The last straw of our marriage was soon after being pulled from the bottom of the sea by linebacker sized lifeguards. But it wasn’t my fault. My new bride insisted we go deep sea diving off the Royalton Resort just off of Manley avenue in Negil, Jamaica (the lobster was divine). Wise to my foibles too numerous to be called singularities, she spiked my fourth glass of Schwarzwald dry gin with tranquilizers fit for sedating bull elephants in heat.
Smiling and waving, I don’t remember strapping on the scuba gear or riding out aboard the Governor’s yacht. The awful truth I was dumped into the sea with an empty tank of oxygen. Oh, it was an awful mistake, they say. Apologies all around, but my persecutory delusions wouldn’t let this latest sea disaster in my life be put to rest.
It was a bitter divorce.
But that’s all behind me now. After overcoming my CBT (fear of Cognitive behavioral therapy) I’ve not had a panic attack or a single episode of phobophobia. I agree that my cure may go hat in hand with my total abstinence of alcohol.
For the past 30 years, I have remained sober. No back steps. I’m dryer than a James Bond martini.

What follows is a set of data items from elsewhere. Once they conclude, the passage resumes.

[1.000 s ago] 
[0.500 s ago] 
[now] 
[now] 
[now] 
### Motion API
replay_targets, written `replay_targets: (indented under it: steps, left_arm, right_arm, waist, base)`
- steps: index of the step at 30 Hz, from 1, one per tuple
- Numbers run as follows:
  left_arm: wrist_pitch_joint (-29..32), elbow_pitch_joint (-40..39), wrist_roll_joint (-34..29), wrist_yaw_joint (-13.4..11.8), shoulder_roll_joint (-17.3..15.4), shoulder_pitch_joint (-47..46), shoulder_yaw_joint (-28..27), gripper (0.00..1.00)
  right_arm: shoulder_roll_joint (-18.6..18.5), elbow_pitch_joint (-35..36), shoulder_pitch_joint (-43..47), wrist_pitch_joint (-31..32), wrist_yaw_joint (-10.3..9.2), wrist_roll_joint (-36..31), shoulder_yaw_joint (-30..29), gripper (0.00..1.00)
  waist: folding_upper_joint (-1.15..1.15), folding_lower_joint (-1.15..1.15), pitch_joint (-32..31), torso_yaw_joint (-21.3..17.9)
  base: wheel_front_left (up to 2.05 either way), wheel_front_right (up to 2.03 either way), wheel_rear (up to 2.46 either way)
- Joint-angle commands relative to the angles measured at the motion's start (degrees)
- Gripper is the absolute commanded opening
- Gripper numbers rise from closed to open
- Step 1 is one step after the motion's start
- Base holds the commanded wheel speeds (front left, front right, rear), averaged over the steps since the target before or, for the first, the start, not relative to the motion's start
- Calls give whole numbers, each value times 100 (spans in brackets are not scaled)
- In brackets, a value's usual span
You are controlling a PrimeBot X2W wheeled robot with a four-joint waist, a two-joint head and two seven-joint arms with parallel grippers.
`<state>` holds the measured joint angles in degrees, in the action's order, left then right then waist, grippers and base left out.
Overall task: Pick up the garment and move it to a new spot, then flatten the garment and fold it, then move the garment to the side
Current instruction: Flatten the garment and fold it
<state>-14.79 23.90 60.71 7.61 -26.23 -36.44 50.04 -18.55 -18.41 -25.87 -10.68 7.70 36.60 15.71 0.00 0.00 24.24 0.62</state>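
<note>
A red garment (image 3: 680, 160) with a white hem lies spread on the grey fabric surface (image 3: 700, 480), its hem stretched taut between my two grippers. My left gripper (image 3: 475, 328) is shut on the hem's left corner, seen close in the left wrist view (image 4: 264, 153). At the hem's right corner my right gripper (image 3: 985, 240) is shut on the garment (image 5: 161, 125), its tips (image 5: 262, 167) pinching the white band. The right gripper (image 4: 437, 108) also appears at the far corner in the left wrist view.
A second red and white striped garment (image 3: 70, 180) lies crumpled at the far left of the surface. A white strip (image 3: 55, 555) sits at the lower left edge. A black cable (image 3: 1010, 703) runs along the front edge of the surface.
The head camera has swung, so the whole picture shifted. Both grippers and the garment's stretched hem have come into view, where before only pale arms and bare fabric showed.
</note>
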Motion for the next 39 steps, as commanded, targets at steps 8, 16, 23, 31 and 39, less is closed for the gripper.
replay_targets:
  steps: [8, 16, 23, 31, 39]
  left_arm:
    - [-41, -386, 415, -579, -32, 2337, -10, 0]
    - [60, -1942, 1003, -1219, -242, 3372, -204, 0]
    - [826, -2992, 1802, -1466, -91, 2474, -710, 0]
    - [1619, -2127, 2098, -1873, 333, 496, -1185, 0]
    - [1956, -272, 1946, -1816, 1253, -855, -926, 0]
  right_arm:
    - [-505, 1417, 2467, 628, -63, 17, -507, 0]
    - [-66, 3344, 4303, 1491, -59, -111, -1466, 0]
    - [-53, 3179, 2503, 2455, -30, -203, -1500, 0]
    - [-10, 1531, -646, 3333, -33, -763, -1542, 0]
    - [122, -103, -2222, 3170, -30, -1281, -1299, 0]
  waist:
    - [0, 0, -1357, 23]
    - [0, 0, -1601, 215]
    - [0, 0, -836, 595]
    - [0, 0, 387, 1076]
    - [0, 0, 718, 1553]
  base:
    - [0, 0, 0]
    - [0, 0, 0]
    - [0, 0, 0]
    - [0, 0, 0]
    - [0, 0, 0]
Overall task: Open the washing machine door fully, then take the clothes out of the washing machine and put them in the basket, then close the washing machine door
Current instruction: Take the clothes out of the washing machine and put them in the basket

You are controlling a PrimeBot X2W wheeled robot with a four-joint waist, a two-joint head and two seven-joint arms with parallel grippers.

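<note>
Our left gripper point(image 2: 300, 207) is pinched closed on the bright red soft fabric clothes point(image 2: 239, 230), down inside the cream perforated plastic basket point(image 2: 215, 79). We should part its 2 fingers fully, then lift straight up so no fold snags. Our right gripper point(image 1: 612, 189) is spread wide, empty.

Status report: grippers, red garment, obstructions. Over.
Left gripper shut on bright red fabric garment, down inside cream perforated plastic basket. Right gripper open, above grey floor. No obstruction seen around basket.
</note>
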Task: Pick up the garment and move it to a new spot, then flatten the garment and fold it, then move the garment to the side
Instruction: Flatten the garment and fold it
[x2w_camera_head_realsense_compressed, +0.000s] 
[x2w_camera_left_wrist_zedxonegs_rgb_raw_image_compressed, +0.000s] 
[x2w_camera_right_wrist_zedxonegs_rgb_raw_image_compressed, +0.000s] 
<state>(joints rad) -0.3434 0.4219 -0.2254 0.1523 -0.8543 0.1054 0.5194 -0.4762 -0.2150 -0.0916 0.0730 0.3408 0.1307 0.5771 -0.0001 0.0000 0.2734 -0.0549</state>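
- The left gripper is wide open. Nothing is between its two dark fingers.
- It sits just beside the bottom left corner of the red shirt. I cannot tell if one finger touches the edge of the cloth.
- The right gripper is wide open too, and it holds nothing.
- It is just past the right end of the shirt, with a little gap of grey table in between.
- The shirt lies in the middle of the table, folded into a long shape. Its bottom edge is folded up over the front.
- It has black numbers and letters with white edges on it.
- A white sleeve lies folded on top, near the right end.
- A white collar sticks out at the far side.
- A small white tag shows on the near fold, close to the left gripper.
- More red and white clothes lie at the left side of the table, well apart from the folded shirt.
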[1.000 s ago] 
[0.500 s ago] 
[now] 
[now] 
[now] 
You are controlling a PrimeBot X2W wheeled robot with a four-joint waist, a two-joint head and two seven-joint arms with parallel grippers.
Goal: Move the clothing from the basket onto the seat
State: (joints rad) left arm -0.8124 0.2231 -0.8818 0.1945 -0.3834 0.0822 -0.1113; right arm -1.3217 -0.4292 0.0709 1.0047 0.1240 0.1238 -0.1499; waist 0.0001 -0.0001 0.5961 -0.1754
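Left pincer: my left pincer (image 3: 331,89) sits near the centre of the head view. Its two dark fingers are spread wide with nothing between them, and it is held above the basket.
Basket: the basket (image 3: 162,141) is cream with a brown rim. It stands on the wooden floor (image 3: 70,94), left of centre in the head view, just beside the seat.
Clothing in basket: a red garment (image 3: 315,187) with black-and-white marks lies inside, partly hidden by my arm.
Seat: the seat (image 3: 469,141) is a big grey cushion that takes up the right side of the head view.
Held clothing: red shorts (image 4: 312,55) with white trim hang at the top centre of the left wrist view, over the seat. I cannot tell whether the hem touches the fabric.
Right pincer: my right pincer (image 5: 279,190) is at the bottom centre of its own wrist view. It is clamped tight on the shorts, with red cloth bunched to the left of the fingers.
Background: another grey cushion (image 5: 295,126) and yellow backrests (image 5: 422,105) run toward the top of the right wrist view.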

I do miss my old friends: chest pain, choking sensations, dizziness, feelings of impending doom, hyperventilating, rapid heart rates of breath, sweating, trembling and moaning out loud. I call them the dearly departed and think of them on occasion when I have occasional NIGHTMARES.
Holden DeMayo is a pseudonym for a former international travel writer, who has been fired more often than a circus cannon. He currently resides indoors at an undisclosed location after suffering a Covid influenced attack of Agoraphobia. He does not want to hear from you.